New AT_ flags for restricting pathname lookup
There have been previous attempts at restricting pathname lookup, but none of them have been merged thus far. David Drysdale posted an O_BENEATH option to openat() in 2014 that would require the eventual target to be underneath the starting directory (as provided to openat()) in the filesystem hierarchy. More recently, Al Viro suggested AT_NO_JUMPS as a way of preventing lookups from venturing outside of the current directory hierarchy or the starting directory's mount point. Both ideas have attracted interest, but neither has yet been pushed long or hard enough to make it into the mainline.
Sarai's venture into this territory takes the form of several new AT_ flags that can be used with system calls like openat():
- AT_BENEATH would, similar to O_BENEATH, prevent the pathname lookup from moving above the starting point in the filesystem hierarchy. So, as a simple example, an attempt to open ../foo would be blocked. This option does allow the use of ".." in a pathname as long as the result remains below the starting point, though, so opening foo/../bar would work.
- AT_XDEV prevents the lookup from crossing a mount-point boundary in either the upward or downward direction.
- AT_NO_PROCLINK prevents the following of symbolic links found in the /proc hierarchy; in particular, it is aimed at the links found under fd/ in any specific process's directory.
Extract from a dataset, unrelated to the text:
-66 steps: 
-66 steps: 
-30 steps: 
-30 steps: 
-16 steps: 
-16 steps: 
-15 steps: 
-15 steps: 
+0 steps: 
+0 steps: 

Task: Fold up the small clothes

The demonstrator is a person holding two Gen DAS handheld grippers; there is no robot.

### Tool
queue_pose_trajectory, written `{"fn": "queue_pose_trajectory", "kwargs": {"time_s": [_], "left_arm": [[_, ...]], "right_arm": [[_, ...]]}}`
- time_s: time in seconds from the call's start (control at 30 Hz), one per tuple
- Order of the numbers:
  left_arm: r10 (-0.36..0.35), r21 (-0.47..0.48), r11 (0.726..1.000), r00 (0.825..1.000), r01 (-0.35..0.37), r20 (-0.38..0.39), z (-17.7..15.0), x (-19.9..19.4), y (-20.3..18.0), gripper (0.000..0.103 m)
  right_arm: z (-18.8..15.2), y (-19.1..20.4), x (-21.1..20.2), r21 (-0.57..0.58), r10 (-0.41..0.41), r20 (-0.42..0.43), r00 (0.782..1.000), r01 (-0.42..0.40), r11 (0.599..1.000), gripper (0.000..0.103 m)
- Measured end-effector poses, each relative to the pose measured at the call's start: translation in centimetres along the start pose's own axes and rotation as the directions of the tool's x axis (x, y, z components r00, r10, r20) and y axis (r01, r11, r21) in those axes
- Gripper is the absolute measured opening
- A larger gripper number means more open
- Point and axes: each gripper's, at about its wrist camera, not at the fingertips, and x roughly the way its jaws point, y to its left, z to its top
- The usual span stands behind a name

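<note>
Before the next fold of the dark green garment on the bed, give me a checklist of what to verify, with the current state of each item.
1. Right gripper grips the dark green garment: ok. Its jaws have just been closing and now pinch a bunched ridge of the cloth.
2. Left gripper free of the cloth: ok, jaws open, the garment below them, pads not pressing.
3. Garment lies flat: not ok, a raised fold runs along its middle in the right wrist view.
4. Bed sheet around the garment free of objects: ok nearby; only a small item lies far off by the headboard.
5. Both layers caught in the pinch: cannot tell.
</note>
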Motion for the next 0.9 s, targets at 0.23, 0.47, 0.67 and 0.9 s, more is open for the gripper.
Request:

- AT_NO_SYMLINK prevents following any symbolic links at all, including those blocked by AT_NO_PROCLINK.
- AT_THIS_ROOT performs the equivalent of a chroot() call (to the starting directory) prior to the beginning of pathname lookup. This option, too, is meant to constrain lookups to the given directory hierarchy; it will also change how absolute symbolic links are interpreted.
There are numerous use cases for these new flags, but the driving force this time around would appear to be container workloads and, in particular, runtime systems for containers. Those systems often have to look inside a container and, perhaps, act on files within a container's directory hierarchy. If the container itself is compromised or otherwise malicious, it can attempt to play games with its filesystems to confuse the runtime system and gain access to the host.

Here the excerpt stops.